» **TASK INSTRUCTIONS**
What's needed is an exact retyping of the lines from the start of the listing up to and including the line with "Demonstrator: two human", minus any pictures.

» **INPUT DATA**

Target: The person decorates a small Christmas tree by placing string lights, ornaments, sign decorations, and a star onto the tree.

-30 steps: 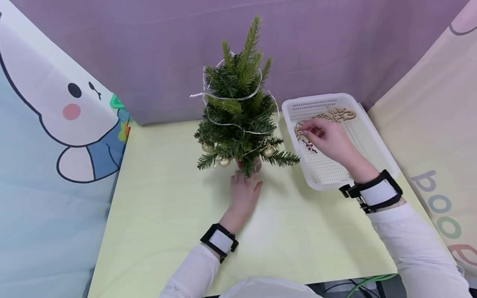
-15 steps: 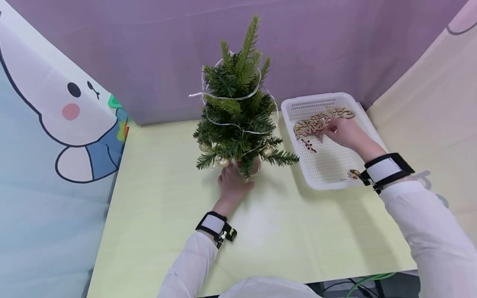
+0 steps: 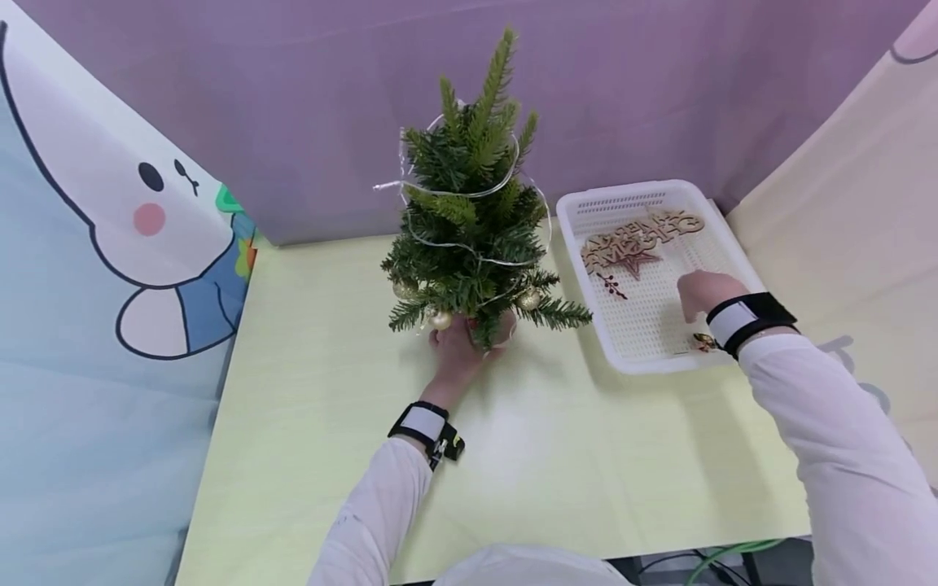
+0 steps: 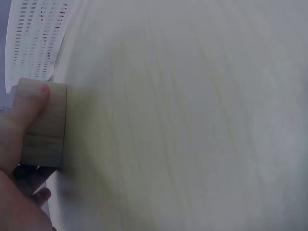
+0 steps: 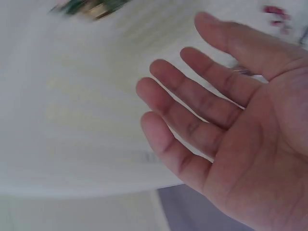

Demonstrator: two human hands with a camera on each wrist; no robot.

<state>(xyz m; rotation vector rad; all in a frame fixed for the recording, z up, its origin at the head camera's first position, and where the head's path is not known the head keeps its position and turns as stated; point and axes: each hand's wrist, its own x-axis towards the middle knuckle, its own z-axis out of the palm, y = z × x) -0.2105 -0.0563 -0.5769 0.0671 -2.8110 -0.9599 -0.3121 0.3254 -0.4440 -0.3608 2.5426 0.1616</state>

» **RESULT OF THE TASK**
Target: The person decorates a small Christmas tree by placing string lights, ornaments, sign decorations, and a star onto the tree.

-30 steps: 
-15 steps: 
+0 steps: 
+0 steps: 
+0 steps: 

Demonstrator: two human hands with a camera on each wrist; no robot.

What has been written here completes the answer.